• **PROVIDED MATERIAL**
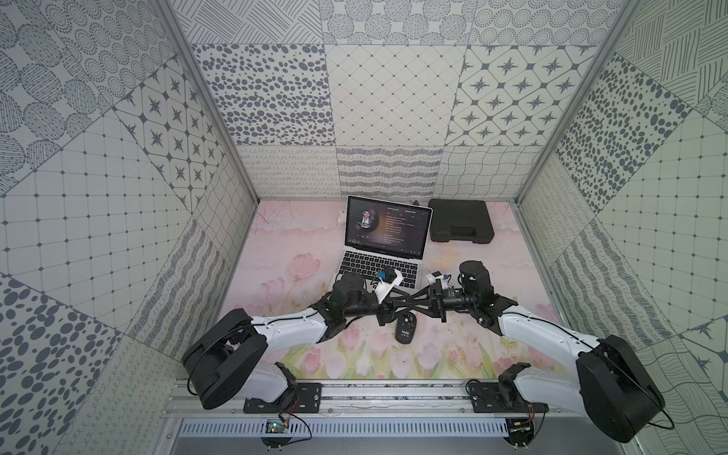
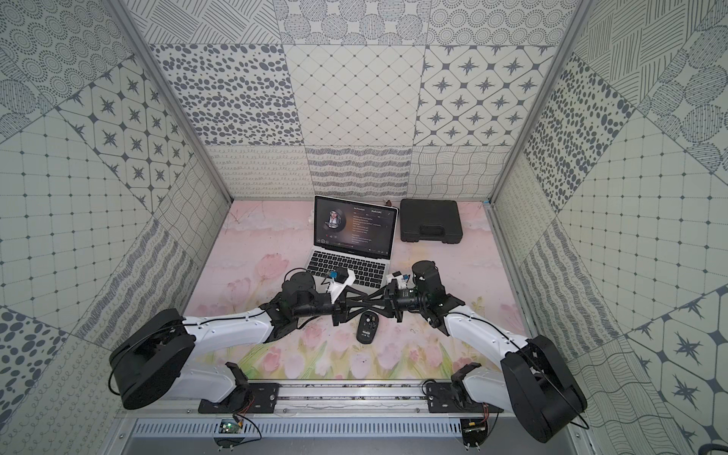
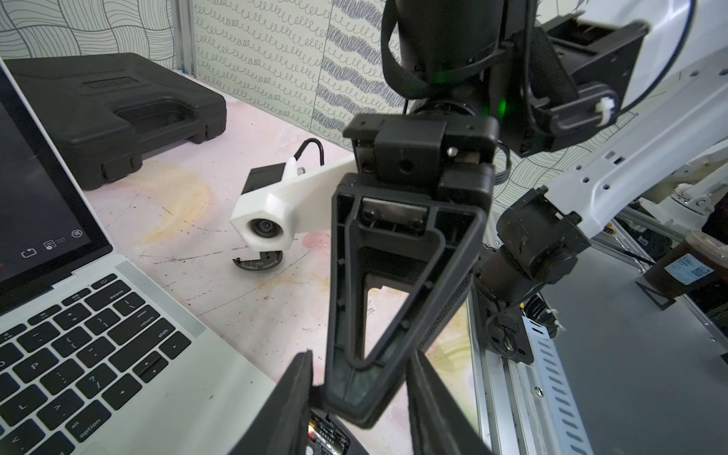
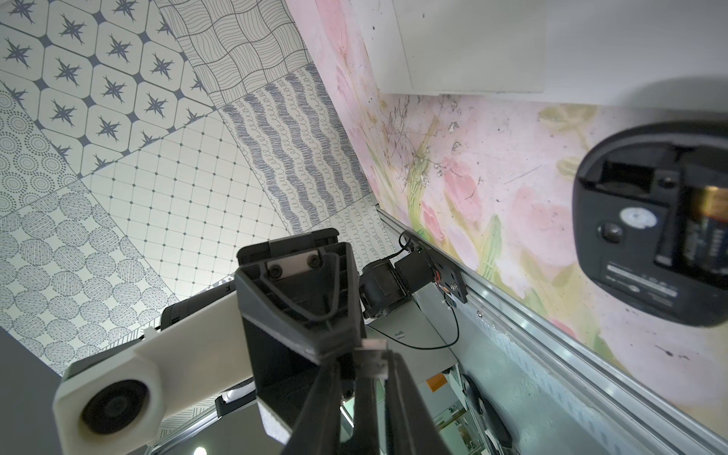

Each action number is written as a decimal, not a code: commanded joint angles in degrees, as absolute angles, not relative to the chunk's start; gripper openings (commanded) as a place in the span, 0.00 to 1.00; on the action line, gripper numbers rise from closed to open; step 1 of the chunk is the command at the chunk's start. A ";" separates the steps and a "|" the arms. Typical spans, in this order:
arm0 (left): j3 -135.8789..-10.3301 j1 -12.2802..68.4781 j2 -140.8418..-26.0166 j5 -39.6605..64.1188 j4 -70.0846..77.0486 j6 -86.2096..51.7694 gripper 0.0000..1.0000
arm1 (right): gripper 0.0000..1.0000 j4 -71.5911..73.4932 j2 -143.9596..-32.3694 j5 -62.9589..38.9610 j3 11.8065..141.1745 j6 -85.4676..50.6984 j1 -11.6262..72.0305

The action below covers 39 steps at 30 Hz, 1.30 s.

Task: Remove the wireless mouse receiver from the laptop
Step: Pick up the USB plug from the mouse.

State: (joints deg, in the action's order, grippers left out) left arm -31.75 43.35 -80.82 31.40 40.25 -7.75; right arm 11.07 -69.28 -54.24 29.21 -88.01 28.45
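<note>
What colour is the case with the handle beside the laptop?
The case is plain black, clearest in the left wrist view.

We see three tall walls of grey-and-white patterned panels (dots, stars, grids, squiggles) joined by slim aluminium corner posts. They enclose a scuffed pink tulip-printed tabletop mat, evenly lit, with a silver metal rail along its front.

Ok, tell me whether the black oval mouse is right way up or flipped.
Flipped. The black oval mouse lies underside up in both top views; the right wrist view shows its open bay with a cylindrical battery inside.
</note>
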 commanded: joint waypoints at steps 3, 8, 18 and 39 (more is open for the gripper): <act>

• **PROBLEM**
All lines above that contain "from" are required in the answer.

• **RESPONSE FOR THIS EXERCISE**
Each action number is written as a decimal, not a code: commanded joint angles in degrees, as absolute angles, not relative to the chunk's start; gripper openings (commanded) as a place in the span, 0.00 to 1.00; on the action line, gripper numbers rise from closed to open; step 1 of the chunk is the command at the chunk's start. A ";" separates the steps and a "|" the arms. Typical spans, in this order:
Task: Remove the wireless mouse receiver from the laptop
Step: Pick up the USB plug from the mouse.

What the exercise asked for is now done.